Extracted records
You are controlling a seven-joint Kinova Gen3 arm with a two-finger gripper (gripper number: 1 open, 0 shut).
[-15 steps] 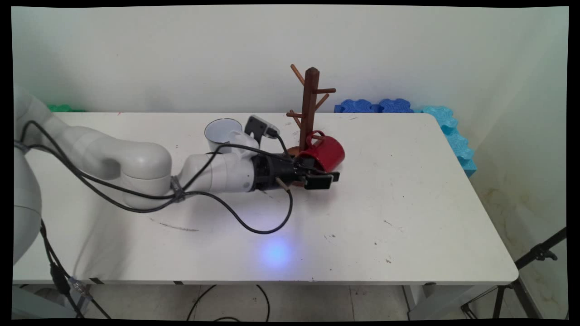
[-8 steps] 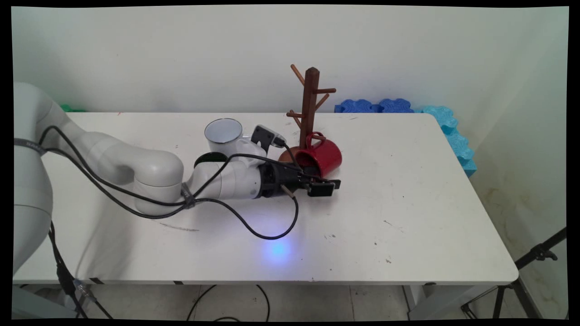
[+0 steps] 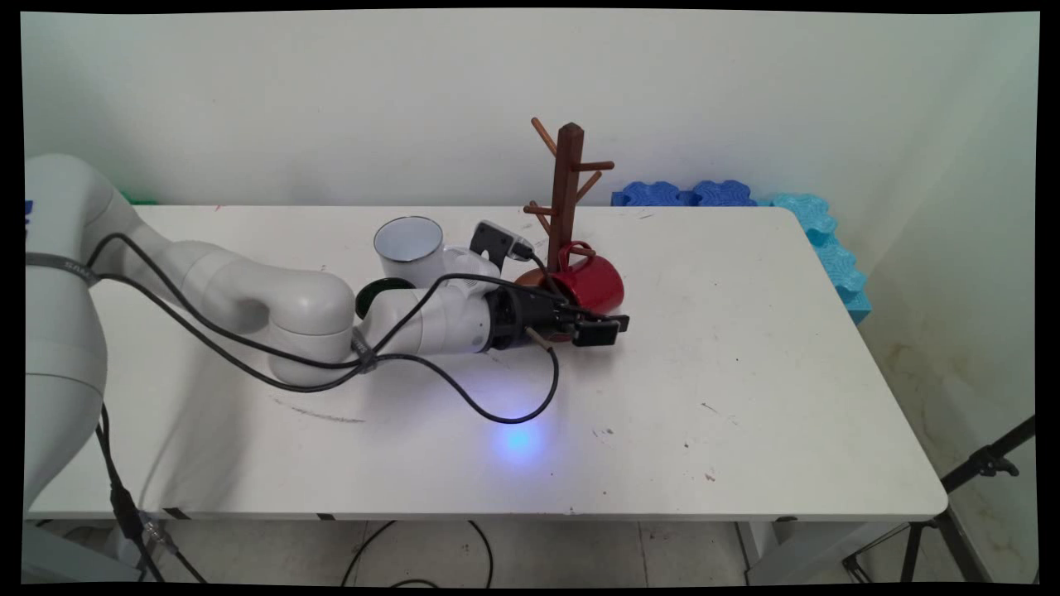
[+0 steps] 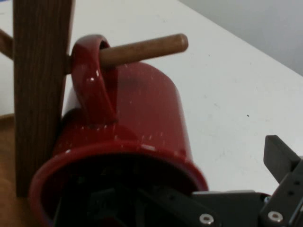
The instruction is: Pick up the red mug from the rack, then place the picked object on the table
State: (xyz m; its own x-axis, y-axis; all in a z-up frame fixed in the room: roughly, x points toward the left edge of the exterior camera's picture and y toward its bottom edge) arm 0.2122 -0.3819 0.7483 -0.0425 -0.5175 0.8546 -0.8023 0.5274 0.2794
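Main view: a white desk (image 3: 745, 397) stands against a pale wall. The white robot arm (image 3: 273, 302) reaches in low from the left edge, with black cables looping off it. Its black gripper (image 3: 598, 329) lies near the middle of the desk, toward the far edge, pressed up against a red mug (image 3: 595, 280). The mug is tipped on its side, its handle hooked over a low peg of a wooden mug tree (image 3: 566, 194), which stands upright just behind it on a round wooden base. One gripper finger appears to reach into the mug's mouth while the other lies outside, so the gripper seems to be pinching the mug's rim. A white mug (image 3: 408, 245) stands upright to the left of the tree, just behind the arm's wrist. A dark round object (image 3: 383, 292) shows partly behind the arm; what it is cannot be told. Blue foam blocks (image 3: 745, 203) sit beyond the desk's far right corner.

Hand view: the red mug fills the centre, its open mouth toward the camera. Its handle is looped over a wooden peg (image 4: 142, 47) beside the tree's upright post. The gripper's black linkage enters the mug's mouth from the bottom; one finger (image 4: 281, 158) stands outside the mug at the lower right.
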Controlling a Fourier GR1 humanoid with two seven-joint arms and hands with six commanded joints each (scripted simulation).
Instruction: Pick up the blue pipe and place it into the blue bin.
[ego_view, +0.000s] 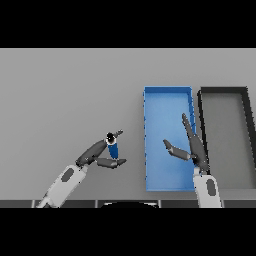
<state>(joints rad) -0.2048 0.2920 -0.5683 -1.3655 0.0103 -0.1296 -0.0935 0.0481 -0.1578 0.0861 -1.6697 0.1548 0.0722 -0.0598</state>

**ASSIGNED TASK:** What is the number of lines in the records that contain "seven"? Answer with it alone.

**PROBLEM SOLUTION:** 2